In the fourth part of the SQL capacity planning blog series, we conduct a recurring workload analysis of the environment.
In case you haven't read the previous parts of the blog series, click and read more on:
Our hypothesis is as follows: What if the CPU usage % time series data for the SOURCEDB1 and SOURCEDB2 is highly seasonal?
We have all the reasons to assume this, based on the earlier mutual observations of the SQL Server workloads. And if so, it would be a great help, after the trend extrapolation and benchmark extrapolation of the time series data, to stack those datasets into one hypothetical target server. Then we would be able to demonstrate the Active-Active FCI failover scenario in very precise way and forecast the most compact SQL Server hardware setup to handle the workload.
Picking sample data from population
In order to prove our hypothesis, we will need to analyze the existing time series data gathered from SOURCEDB1 and SOURCEDB2 servers. Down below is a pick from the SQL Governor software comparing two consecutive weeks from SOURCEDB1 not hitting to the change of the month. You can select desired weeks to compare for any performance counter in any server, instance or database and you can constraint only service times to be taken in count.
The image below showcases a comparison of week 52 time series values compared to corresponding ones in week 51 during the service time hours (Monday to Friday 07am – 06pm). From here we can see how much these hourly values deviate in between the two weeks.
And then an opposing pick from the SQL Governor software about comparing two consecutive weeks from SOURCEDB2 not hitting to the change of the month.
Analyzing the results
Based on brief analysis:
- SOURCEDB1, the average CPU usage % seems to be well predictable on hourly basis, so it is safe to create a forecast with planned threshold levels.

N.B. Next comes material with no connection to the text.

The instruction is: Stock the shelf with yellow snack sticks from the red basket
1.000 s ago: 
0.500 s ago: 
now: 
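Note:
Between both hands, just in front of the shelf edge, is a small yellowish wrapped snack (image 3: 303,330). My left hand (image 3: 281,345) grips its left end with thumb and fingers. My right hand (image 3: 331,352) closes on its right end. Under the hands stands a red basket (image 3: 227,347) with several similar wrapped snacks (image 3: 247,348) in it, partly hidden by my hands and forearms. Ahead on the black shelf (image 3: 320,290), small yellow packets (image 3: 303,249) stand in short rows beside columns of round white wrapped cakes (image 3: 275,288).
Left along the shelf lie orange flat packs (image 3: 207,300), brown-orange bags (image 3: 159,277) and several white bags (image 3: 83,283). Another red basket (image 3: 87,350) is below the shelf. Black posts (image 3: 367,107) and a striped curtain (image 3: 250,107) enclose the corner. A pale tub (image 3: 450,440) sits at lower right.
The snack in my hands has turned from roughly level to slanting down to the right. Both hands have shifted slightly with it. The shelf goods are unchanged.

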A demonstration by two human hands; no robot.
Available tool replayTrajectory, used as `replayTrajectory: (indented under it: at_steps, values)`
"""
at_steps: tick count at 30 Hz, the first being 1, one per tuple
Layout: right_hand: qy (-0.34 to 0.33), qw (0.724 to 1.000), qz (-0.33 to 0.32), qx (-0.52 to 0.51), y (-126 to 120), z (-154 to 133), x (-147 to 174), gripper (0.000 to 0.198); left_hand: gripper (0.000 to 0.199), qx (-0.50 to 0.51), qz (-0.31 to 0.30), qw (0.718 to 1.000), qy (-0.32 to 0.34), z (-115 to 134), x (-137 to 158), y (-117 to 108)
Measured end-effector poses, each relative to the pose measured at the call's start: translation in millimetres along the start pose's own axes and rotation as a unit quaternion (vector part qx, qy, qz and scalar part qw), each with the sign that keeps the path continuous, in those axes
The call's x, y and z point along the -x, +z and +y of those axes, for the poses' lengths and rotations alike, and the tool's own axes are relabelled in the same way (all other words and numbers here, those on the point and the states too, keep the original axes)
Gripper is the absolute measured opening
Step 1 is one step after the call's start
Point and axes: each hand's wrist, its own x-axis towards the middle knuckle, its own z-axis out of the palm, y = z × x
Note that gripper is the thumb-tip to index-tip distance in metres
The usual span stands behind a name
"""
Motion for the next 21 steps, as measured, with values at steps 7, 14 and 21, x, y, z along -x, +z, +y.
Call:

- SOURCEDB2, the average CPU usage % workloads also seem to be very predictable with the exception of one relatively remarkable outlier in the data (peak marked Friday), which we were able to spot to be a manually driven maintenance job on that particular week causing a 1 hour peak in CPU consumption during in the middle of the Friday.
As you can see, our hypothesis is proven to be relevant. After this, we would conduct a similar analysis about maximum CPU usage % before continuing to the final step of conducting FCI failover analysis and selecting the right-sized hardware.
Note! It is a good idea to go through all the weeks of the monitored time series data to be able to understand the volatility in workloads affecting our forecasts, especially when there is not that much monitoring data available. Not all the performance counter data is weekly seasonal. Some seasonality comes up on monthly or annual basis – so remember to keep track of such exceptions.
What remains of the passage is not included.